Brasília - Quem batiza boa parte das operações da Polícia Federal é um delegado que não gosta de aparecer na mídia, apesar de comandar missões que ganham grande repercussão. O delegado Zulmar Pimentel, diretor-executivo da PF, o segundo na hierarquia da corporação, foi quem deu o nome de Anaconda à operação que prendeu policiais e juízes em São Paulo.
Por vezes, os nomes são sugeridos pelos próprios delegados responsáveis pelas missões, mas a palavra final fica com Pimentel, um delegado amazonense aposentado que não dispensa em seu paletó dois distintivos: o da PF e o do Vasco da Gama, seu clube do coração. Muitos optam por nomes que simbolizem alguma das características da ação planejada, como a Operação Lince, realizada em Rondônia há duas semanas - com rapidez que os policiais consideram comparável à do felino africano.
Para simbolizar o combate à biopirataria, o delegado Jorge Barbosa Pontes, coordenador de combate aos crimes ambientais, batizou sua operação de Drake, numa referência ao famoso pirata inglês. Mas quando há policiais sob suspeita, normalmente a escolha recai em nomes de cobras. Antes da Anaconda, houve as operações Sucuri 1, no Rio, e Sucuri 2, em Foz do Iguaçu, cuja meta era prender agentes corruptos. A exceção foi a Operação Águia, realizada no Amazonas, que prendeu 16 policiais militares e um delegado.
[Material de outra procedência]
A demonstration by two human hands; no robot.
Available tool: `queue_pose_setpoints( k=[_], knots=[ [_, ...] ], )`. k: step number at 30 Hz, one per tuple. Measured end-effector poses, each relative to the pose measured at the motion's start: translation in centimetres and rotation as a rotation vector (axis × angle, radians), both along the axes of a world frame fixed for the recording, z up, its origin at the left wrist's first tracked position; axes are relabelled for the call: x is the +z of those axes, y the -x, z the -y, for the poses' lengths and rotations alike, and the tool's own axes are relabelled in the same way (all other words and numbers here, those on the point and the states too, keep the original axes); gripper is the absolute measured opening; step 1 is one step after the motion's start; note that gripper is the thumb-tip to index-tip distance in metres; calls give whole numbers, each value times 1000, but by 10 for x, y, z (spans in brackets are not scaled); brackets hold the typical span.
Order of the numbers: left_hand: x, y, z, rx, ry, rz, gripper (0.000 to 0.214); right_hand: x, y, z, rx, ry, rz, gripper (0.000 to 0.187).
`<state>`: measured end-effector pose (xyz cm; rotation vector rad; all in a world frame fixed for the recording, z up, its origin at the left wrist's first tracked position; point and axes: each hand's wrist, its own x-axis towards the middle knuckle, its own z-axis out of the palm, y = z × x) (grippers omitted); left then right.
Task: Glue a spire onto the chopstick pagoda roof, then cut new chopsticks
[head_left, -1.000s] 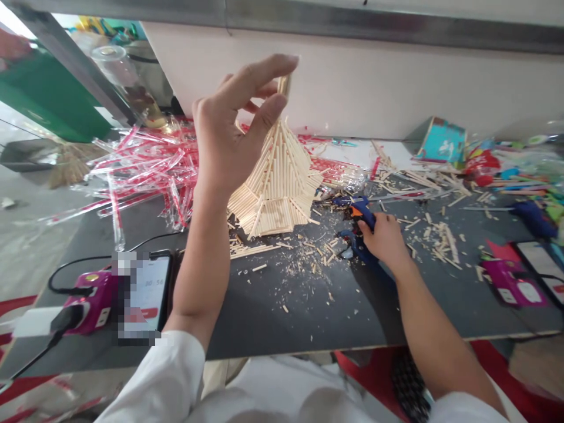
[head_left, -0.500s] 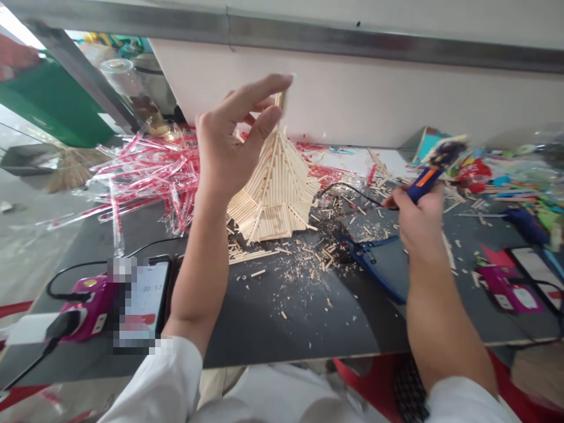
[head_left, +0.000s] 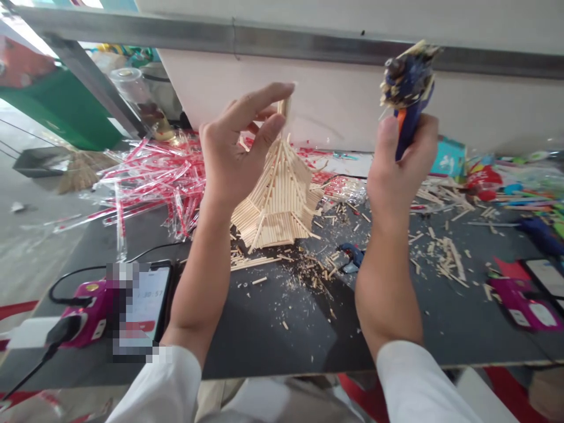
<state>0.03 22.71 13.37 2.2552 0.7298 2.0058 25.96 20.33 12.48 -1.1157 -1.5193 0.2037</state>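
A cone-shaped model made of thin wooden sticks (head_left: 277, 200) stands on the dark table (head_left: 286, 335). My left hand (head_left: 240, 150) is raised over its tip and pinches a short wooden stick piece (head_left: 284, 107) between thumb and forefinger. My right hand (head_left: 403, 167) is lifted to the right of the model and is closed round the grip of a blue and orange glue gun (head_left: 409, 97), whose head is caked with stick scraps and points up.
Red-and-clear plastic wrappers (head_left: 145, 176) pile up at the left. Stick offcuts (head_left: 436, 252) litter the table. A phone (head_left: 147, 296) and a purple device (head_left: 90, 311) lie front left; another purple device (head_left: 522, 302) front right. Coloured clutter (head_left: 515, 182) fills the far right.
My right hand picked the glue gun up off the table and raised it to the height of the model's tip. My left hand kept its pinch on the stick piece.
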Motion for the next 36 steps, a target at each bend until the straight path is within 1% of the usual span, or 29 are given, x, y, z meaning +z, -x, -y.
queue_pose_setpoints(
  k=[2, 3, 6, 9, 11, 15, 17, 21, 26, 30, 34, 36],
  knots=[
    [-1, -1, 1, -8, 5, 3, 32, 5, 12, 6, -120, -115, -11, 40],
    [-1, -2, 1, -7, 10, 2, 33, 7, 17, 9, -148, -144, 5, 39],
    [-1, -2, 1, -4, 8, 1, 33, 11, 24, 19, -150, -117, 101, 33],
    [-1, -1, 1, -40, -37, -10, 30, 11, 26, 21, -209, -97, 188, 25],
    [-1, -1, 1, -26, -19, -22, 30, 10, 25, 19, -228, -105, 253, 27],
    [-2, 0, 2, 36, 43, -40, 33, 6, 25, 14, -217, -91, 352, 34],
    [-2, 0, 2, 41, 43, -50, 34, 4, 26, 13, -207, -72, 353, 34],
    [-1, 0, 3, 97, 71, -64, 35, 4, 28, 14, -166, -53, 325, 35],
    [1, -2, 5, 32, -47, -41, 28, 2, 27, 12, -176, -62, 339, 35],
    [1, -3, 6, 90, -35, -66, 29, 2, 27, 12, -186, -61, 340, 33],
    [2, -2, 7, 46, -49, -57, 28, 2, 28, 12, -188, -55, 329, 32],
    [3, -2, 9, 45, -27, -51, 28, 1, 28, 12, -189, -45, 321, 31]
  ],
)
Para alguns delegados, os nomes surgem durante a fase de investigações. A Operação Diamante, que prendeu o traficante Leonardo Dias Mendonça e outras 32 pessoas, recebeu o nome pelo fato de Léo ter iniciado seus negócios contrabandeando diamantes em Roraima. A Cavalo de Tróia, que levou para a cadeia uma quadrilha de hackers que agia em contas correntes, foi batizada em ''homenagem'' ao programa que se instala no computador, por meio da internet, e deixa o equipamento vulnerável a invasões.
A mais recente operação feita pela PF, em Roraima, que levou para a cadeia mais de 40 pessoas, recebeu, na opinião dos próprios policiais, o nome mais original do ano: Praga do Egito. Aproveitando o fato de a população do Estado tachar de gafanhotos os funcionários fantasmas que devoravam por mês R$ 5,5 milhões dos cofres públicos, a Polícia Federal adotou o nome, numa alusão à punição dada por Deus ao Egito, que teimava em não libertar o povo hebreu da escravidão.